*WHAT IS EXPECTED*. Scan the entries for "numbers". Every line that holds it is to be copied.

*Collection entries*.
——————————
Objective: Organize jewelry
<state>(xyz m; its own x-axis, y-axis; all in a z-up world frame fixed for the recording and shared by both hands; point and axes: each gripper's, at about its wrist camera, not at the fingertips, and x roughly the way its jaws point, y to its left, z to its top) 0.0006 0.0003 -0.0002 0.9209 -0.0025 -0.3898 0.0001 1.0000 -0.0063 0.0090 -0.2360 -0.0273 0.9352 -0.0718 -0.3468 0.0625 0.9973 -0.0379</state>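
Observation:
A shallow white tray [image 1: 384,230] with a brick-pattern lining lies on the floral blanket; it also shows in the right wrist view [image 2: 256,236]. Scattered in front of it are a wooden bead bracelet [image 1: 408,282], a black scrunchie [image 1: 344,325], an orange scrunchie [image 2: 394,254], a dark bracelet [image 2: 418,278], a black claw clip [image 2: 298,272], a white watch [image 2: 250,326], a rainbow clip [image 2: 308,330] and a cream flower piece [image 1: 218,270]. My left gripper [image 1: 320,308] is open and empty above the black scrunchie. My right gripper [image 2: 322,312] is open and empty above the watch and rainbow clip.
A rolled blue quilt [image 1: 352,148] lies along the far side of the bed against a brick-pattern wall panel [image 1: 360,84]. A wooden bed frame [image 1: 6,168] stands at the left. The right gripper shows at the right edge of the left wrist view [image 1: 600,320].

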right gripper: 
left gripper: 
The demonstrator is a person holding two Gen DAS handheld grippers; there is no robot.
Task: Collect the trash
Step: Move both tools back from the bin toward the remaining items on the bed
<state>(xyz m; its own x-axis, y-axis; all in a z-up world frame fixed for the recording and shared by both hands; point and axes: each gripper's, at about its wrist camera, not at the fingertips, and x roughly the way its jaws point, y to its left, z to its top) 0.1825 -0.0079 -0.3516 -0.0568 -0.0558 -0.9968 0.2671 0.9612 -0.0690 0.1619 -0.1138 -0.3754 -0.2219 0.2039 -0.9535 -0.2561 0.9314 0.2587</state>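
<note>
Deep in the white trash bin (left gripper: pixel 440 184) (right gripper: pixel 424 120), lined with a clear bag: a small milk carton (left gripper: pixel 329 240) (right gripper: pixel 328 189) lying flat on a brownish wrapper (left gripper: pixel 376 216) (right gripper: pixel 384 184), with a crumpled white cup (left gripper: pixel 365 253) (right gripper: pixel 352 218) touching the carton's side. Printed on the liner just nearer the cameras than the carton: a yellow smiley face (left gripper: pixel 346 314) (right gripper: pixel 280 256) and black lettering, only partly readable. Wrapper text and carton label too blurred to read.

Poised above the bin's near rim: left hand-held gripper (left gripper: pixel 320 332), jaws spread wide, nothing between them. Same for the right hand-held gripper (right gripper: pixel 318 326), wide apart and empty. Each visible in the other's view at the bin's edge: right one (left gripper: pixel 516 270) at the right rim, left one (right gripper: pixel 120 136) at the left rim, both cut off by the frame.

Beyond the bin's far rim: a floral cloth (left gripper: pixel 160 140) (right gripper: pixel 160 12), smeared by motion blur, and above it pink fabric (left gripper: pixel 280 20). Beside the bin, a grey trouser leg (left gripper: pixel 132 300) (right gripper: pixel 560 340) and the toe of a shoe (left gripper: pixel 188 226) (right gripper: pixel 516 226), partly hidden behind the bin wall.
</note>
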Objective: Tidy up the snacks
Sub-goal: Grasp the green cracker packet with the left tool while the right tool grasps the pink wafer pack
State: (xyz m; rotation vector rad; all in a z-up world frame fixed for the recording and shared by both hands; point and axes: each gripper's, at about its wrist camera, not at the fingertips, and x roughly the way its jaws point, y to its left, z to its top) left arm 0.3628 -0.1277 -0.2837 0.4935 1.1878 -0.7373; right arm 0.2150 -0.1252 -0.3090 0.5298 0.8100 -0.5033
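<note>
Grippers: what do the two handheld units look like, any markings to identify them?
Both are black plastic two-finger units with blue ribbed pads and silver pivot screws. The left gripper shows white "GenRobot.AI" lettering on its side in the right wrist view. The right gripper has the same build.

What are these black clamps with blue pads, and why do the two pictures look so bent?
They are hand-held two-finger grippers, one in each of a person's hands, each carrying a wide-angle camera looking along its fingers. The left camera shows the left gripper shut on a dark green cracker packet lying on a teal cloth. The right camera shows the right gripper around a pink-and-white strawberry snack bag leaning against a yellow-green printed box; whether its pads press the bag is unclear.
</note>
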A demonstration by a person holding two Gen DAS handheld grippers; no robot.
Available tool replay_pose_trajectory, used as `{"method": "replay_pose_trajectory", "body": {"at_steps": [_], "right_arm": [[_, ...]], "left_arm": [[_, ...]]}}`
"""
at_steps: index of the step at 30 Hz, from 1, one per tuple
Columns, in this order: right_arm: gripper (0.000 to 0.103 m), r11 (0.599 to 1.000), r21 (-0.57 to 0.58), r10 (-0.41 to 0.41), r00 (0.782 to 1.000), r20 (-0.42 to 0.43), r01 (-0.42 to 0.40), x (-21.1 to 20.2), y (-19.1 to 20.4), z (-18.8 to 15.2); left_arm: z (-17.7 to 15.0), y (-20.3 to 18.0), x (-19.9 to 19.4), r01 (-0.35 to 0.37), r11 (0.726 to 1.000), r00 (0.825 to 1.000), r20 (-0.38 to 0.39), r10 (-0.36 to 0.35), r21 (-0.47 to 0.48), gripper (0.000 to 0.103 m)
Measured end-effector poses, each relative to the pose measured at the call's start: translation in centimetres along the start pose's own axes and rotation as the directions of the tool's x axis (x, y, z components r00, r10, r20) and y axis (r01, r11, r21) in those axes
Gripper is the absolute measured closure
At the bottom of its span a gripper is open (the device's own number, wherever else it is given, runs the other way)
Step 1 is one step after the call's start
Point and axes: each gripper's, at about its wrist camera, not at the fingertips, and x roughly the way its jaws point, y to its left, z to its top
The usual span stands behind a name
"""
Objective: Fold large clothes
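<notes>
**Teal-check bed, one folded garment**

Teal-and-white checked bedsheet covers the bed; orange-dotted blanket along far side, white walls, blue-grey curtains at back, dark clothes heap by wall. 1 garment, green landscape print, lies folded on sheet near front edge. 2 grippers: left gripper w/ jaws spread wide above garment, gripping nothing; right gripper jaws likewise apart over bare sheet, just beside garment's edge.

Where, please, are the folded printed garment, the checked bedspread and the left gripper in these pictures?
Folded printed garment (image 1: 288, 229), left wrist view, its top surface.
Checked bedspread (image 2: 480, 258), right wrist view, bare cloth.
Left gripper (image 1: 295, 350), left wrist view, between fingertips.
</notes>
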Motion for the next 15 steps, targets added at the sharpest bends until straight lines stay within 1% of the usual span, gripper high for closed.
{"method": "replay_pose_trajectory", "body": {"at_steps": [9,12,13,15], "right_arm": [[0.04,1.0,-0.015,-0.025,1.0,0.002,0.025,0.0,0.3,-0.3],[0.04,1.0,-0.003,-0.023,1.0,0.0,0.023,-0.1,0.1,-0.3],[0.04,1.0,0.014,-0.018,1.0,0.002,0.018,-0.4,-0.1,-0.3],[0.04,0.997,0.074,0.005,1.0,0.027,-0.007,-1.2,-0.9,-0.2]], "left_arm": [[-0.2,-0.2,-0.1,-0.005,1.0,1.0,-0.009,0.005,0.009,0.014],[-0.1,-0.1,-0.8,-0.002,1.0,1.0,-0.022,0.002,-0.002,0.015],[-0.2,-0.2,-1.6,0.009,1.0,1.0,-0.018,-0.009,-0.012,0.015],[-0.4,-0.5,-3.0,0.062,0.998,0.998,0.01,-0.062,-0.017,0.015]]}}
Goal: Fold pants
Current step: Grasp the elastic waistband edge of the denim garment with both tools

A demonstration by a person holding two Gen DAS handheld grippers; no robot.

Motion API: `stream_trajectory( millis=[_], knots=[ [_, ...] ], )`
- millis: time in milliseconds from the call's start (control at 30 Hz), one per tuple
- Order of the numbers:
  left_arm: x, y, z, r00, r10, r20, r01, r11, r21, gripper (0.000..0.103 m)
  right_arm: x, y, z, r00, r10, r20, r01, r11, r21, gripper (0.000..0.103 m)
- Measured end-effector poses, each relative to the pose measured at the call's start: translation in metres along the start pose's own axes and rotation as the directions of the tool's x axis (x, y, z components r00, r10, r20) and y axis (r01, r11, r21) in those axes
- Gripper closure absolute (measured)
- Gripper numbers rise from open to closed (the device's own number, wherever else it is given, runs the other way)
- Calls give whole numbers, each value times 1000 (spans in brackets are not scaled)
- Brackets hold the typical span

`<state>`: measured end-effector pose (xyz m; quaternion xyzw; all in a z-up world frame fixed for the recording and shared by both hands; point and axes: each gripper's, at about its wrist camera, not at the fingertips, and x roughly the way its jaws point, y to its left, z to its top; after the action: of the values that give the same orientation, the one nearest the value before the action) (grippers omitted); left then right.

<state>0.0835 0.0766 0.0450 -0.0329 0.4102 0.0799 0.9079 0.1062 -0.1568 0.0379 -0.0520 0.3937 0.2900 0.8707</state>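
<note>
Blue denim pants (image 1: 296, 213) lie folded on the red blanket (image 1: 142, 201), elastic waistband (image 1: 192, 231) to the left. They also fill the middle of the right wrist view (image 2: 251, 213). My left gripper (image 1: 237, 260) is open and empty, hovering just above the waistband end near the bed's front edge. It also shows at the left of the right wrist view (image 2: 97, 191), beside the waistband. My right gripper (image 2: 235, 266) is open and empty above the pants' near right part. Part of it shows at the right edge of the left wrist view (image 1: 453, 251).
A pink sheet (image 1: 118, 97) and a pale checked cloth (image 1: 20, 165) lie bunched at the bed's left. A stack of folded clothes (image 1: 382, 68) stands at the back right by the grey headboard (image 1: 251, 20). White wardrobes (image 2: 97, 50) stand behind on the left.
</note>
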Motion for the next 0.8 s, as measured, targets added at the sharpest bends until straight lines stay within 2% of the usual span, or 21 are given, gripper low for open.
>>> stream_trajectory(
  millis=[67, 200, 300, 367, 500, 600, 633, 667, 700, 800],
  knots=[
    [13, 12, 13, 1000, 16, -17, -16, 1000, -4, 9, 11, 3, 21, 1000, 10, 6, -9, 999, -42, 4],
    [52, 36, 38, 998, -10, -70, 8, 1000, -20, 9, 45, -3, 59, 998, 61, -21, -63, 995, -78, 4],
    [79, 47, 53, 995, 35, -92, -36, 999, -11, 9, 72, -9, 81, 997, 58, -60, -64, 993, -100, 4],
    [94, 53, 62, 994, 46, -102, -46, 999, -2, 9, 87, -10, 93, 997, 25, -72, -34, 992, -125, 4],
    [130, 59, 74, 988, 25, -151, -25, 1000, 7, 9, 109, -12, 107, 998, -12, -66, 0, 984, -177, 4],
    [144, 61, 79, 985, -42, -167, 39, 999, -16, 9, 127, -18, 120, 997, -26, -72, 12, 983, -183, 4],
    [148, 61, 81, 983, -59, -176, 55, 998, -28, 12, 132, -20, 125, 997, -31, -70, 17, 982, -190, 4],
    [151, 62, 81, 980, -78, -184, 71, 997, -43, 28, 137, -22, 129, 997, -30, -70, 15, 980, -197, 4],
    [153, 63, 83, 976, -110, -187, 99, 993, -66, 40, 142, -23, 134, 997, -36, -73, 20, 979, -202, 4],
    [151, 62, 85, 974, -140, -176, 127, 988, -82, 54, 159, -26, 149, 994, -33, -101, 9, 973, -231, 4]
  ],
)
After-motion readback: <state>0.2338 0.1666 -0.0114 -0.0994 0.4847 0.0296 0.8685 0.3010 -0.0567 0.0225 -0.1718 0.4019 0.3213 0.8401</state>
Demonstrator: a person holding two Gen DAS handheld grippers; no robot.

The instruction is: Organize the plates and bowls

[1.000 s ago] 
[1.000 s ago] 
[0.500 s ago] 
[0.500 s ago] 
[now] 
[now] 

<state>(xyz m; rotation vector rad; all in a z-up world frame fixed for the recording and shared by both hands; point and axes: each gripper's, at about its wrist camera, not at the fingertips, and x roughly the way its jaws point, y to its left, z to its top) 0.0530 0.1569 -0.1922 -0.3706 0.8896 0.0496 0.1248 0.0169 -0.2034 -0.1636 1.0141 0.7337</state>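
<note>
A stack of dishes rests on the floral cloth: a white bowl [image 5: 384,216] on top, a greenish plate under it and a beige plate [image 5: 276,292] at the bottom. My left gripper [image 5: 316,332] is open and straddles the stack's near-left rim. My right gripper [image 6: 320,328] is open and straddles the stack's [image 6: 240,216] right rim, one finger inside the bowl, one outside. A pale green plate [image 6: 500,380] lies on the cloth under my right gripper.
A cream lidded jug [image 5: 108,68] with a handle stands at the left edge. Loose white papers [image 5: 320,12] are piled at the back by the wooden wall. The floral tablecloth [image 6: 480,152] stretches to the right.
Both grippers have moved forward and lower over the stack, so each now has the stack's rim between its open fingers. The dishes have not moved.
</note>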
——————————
*ANSWER FOR THE TASK*.
- Order of the numbers:
- Gripper numbers rise from open to closed (the device's own number, wherever else it is given, runs the other way)
- Calls give whole numbers, each value times 1000 (spans in brackets are not scaled)

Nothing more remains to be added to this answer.